The new plant is a result of over ten years of work of researchers from Embrapa Clima Temperado (located in the state of Rio Grande do Sul), Embrapa Arroz e Feijão (Rice and Kidney Beans unit located in the state of Goiás) and other research centers linked to Embrapa’s rice improvement program. 
 
So far, the Brazilian companies were forced to spend more as they were importing the grain directly from Japan or were investing on low productivity varieties to guarantee the rice reaches Brazilian tables. The cultivars brought from the West and produced in the country have not adapted well to the local environment.
 
“The advantage that BRS 358 offers is that the plant has the same standard quality grain as that of the traditional Japanese crop, but is an agronomic modern plant,” informs one of the researchers involved with the new cultivar, Ariano Magalhães. 
 
He referred to the short height of the plant, which makes it more resistant to bedding. As a result, the leaves stay erect, thus resulting in more photosynthetic capacity, adding to its productive potential.
 
Through a line introduced in Egypt in 1999 by Embrapa Arroz e Feijão, the cultivar was selected between 2002 and 2004 after tests conducted in different Brazilian states, including Rio Grande do Sul. As a result, it led to average yields of 8,600 kilograms per hectares, high profiling, resistance to the brown spot pathogen of rice, besides having an early cycle (115 days in Rio Grande do Sul). 
 
Embrapa is already working to launch the Japanese rice with the Clearfield technology, which allows grain production on a larger scale.

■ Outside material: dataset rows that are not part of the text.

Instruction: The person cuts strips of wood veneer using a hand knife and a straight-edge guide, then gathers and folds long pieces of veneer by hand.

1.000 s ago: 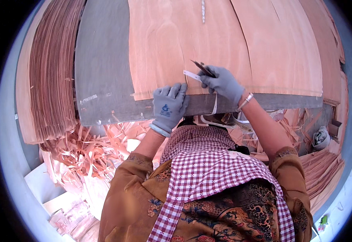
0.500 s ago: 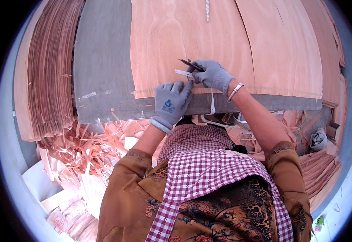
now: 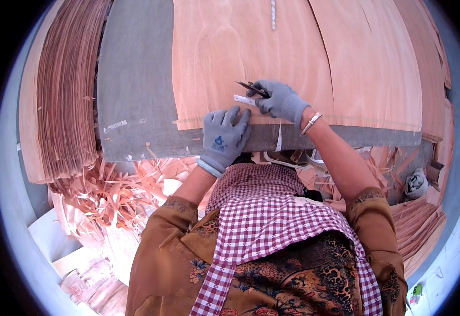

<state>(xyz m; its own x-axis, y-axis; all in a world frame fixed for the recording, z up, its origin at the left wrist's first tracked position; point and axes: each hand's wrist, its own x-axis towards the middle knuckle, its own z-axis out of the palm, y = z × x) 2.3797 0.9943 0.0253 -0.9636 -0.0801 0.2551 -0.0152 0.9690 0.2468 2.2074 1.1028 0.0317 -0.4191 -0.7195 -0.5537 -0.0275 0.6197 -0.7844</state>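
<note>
My gloved left hand (image 3: pixel 222 134) rests at the front edge of a pale pink veneer sheet (image 3: pixel 214 52), fingers extended and slightly bent on it. My gloved right hand (image 3: pixel 280 102), just right of those fingertips, grips a dark, pointed tool (image 3: pixel 252 88), possibly scissors or a blade, along with a narrow white tape strip (image 3: pixel 243 99). More tape (image 3: pixel 279 138) hangs over the front of the grey board (image 3: pixel 135 79) beneath the veneer. A dark split runs beside a second sheet (image 3: pixel 372 63). A short white strip (image 3: pixel 273 15) lies higher up on the veneer.
A tall veneer stack (image 3: pixel 64 95) lines the left, with more sheets (image 3: pixel 432 105) at the right. Below the board lie tangled veneer offcuts (image 3: pixel 114 195), a grey bundle (image 3: pixel 416 184) and strips (image 3: pixel 417 226) at lower right. My checked apron (image 3: pixel 272 221) is below my hands.
My right hand has moved left, closer to my left fingertips, with the tool and tape; over the last half second it shifted only slightly. My left hand stays at the edge.
</note>
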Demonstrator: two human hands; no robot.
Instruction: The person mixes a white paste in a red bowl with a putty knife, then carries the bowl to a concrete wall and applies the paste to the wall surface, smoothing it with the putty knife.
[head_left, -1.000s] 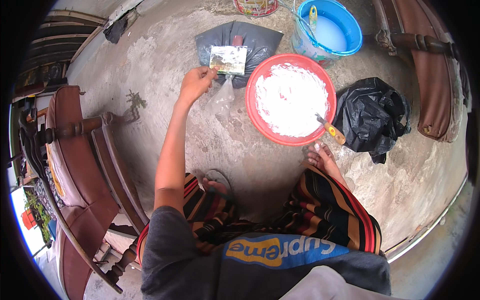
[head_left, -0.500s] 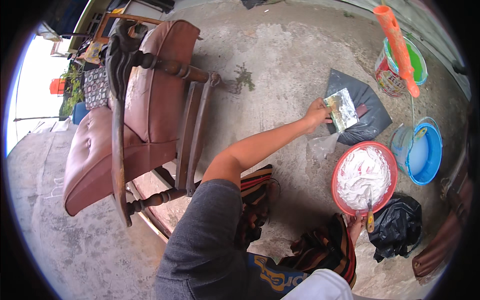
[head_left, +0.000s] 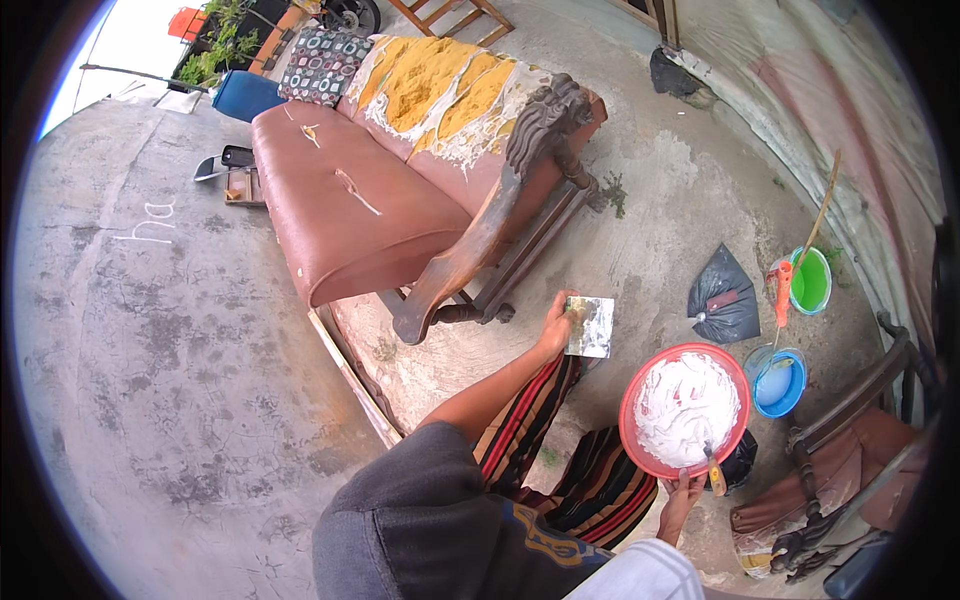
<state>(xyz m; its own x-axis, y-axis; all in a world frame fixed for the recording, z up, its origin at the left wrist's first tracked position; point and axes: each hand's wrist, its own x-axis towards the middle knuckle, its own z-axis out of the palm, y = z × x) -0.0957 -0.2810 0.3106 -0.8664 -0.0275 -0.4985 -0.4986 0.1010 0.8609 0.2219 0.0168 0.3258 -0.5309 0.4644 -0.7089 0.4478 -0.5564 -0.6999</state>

The system, CL, as it is known, is a method of chemical application that allows use of a herbicide that eliminates the “red rice,” one of the major plagues in the state of Rio Grande do Sul, without diminishing the grain quality. 
 
Conventional cultivars without the technology are sensitive to potent herbicides and, therefore, require extra care that limits the planted area.
 
The conventional cultivar needs to be planted in clean areas – terrains that did not receive other types of rice varieties for at least six years. Without chemical control, the alternative is to use soybean rotation areas. “One of our goals is to create BRS 358 CL,” concluded Magalhães.